Based on our findings, it seems that patients undergoing RC are relatively old with multiple comorbidities [21, 22]. In Germany, continent urinary diversions such as neobladder are performed in about one-third of patients, predominantly in high-volume centers, while minimally invasive techniques are not yet widely implemented, even though they lead to lower transfusion rates [23, 24]. Furthermore, even though the rates of perioperative mortality and morbidity were generally low, acute renal failure and transfusion were among the commonest postoperative complications [25, 26]. Importantly, it seems that, in Germany, most patients display a prolonged hospital stay, which is explained by the fact that the German healthcare insurances cover the perioperative costs. Therefore, clinicians prefer to prolong the patients’ length hospital stay to ensure optimal perioperative management [19, 23]. Interestingly, mortality remained stable throughout the years and the COVID-19 pandemic did not seem to impact the annual number of RCs performed in Germany [27].

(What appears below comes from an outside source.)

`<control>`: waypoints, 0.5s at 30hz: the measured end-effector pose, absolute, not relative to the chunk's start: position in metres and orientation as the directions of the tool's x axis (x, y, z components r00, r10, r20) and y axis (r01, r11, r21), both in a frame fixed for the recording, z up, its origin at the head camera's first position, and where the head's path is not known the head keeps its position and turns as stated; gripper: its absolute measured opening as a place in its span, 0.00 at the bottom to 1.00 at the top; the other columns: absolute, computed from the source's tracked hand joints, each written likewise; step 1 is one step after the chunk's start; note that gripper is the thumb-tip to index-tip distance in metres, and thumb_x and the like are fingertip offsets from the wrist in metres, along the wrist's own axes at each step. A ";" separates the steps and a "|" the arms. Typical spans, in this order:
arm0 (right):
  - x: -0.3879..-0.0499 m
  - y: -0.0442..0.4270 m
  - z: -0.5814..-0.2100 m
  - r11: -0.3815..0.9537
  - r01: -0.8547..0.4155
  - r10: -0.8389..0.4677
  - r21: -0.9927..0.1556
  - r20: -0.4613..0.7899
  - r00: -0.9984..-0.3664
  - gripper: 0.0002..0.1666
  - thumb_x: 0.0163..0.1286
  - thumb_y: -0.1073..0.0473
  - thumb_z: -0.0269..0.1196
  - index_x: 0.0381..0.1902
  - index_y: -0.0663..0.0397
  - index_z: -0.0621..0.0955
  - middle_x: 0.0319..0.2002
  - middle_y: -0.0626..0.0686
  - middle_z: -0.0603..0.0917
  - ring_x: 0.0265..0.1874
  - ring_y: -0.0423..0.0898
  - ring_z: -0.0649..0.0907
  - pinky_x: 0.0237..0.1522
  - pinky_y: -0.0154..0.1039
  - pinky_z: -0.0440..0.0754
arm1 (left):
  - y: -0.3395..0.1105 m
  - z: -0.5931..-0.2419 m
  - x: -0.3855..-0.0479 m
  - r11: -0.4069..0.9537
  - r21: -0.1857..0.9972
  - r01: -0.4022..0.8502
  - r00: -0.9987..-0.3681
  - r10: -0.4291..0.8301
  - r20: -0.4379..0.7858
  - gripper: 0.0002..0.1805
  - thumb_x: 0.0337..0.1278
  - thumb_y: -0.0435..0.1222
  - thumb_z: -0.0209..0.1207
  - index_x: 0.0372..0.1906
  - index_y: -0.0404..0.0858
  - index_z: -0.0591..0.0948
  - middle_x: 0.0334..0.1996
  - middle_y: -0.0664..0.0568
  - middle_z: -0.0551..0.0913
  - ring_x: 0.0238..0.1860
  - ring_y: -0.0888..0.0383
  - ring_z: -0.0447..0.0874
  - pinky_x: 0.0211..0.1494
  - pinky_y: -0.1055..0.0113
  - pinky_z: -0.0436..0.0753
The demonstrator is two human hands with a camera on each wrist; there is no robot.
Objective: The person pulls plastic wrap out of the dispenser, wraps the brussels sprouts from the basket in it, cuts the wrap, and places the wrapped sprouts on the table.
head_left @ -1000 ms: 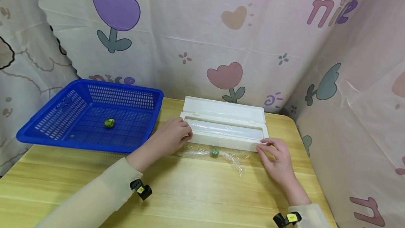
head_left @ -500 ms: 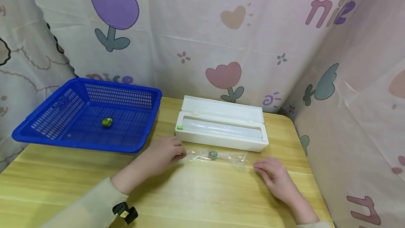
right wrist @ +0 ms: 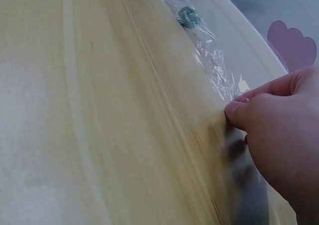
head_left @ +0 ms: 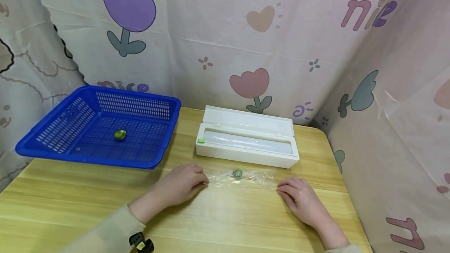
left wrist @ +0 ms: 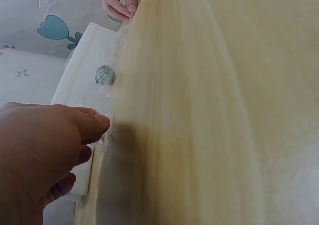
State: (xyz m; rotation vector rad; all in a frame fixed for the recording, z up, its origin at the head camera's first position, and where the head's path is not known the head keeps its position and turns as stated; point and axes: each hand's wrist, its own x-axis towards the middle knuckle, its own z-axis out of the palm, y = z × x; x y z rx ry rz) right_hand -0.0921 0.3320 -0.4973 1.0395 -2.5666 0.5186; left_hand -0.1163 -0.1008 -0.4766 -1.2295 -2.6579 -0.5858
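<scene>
A strip of crumpled cling film (head_left: 258,177) runs between my two hands in the head view. At its middle sits a small round green Brussels sprout (head_left: 237,173), with film over it. My left hand (head_left: 183,184) pinches the film's left end between thumb and fingertips, as the left wrist view also shows. The opposite end is pinched by my right hand (head_left: 301,200); in the right wrist view the film (right wrist: 215,65) gathers at the thumb tip. Both hands are low over the wooden table (head_left: 225,221).
Just behind the film stands a white cling film dispenser box (head_left: 246,158), its lid raised and a film roll inside. A blue basket (head_left: 98,163) at the left holds another sprout (head_left: 120,134). Patterned curtains (head_left: 211,30) border the table at the back and right.
Both hands have come off the box and moved nearer the front, now pinching the film's ends. The film and sprout have shifted slightly away from the box.
</scene>
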 end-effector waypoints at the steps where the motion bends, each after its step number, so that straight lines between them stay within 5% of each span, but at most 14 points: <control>1: -0.091 0.332 -0.497 0.672 -0.709 -0.592 -0.212 0.422 -0.687 0.10 0.62 0.65 0.77 0.40 0.48 0.90 0.46 0.43 0.86 0.45 0.42 0.83 0.46 0.41 0.75 | -0.100 -0.477 -0.115 0.587 0.286 0.758 -0.652 0.700 0.291 0.03 0.64 0.36 0.73 0.36 0.48 0.90 0.33 0.64 0.82 0.37 0.63 0.78 0.41 0.61 0.83; 9: -0.090 0.329 -0.499 0.706 -0.653 -0.526 -0.274 0.413 -0.743 0.01 0.69 0.59 0.73 0.37 0.47 0.91 0.45 0.43 0.86 0.45 0.41 0.83 0.47 0.45 0.77 | -0.098 -0.482 -0.110 0.617 0.280 0.736 -0.676 0.690 0.258 0.08 0.70 0.44 0.69 0.34 0.49 0.91 0.36 0.64 0.77 0.38 0.64 0.72 0.40 0.62 0.80; 15: -0.096 0.322 -0.497 0.694 -0.637 -0.480 -0.335 0.444 -0.756 0.12 0.57 0.64 0.80 0.33 0.44 0.87 0.40 0.41 0.85 0.37 0.39 0.82 0.43 0.42 0.77 | -0.097 -0.483 -0.113 0.636 0.300 0.711 -0.701 0.676 0.228 0.06 0.68 0.44 0.70 0.33 0.52 0.89 0.31 0.66 0.74 0.34 0.66 0.71 0.34 0.65 0.78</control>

Although we provide, to our knowledge, the largest study exploring the annual hospital caseload on perioperative mortality, morbidity, length of hospital stay, and hospital revenues in patients undergoing RC, it should be recognized that our findings were tempered by several limitations. Importantly, our results are based on administrative data, and, therefore, are prone to coding misclassification or inconsistencies. Based on the previous notion, we restricted our morbidity analyses only on sepsis, transfusion and ileus. Similarly, the Clavien-Dindo classification could not be applied. Even though the billing data of the German nationwide inpatient database present a high degree of accuracy, the oncological status of the patients based on their histology, TNM classification, and surgical margins, as well as their laboratory findings are not provided [28]. Accordingly, no data on the annual surgeon’s caseload could be retrieved. Nevertheless, for surgeon volume, only limited and conflicting data exist, suggesting that hospital volume is the main driver of perioperative outcomes [29]. It should be also acknowledged that information on morbidity and mortality after hospital discharge, readmission rates, functional outcomes, recurrence rates, as well as follow-up data are not included in the GRAND study, limiting the extrapolation of our findings. Of note, the GRAND study does not also include data on perioperative medication and fast-track treatments. Therefore, no information about the adherence to antimicrobial prophylaxis or the ERAS protocol could be provided. Still, in an attempt to overcome these limitations, we assessed the role of the hospital caseload of RCs in a holistic approach.

Conclusion

The present high-volume, real-world data demonstrate that the annual hospital caseload of RCs is a major driver of morbidity, mortality, length of hospital stay, and hospital revenues. Based on our analyses, hospitals that perform at least 50 annual RCs should be considered referral centers. Similarly, given that patients operated in low-volume hospitals develop more postoperative complications, low-volume hospitals should refer patients to centers that reach the minimum requirement of at least twenty RCs per year. Overall, the GRAND study showcases the potential benefits of bladder cancer care centralization not only for patients and hospitals but also for healthcare policymakers in an attempt to reduce length of hospital stay and inpatient costs.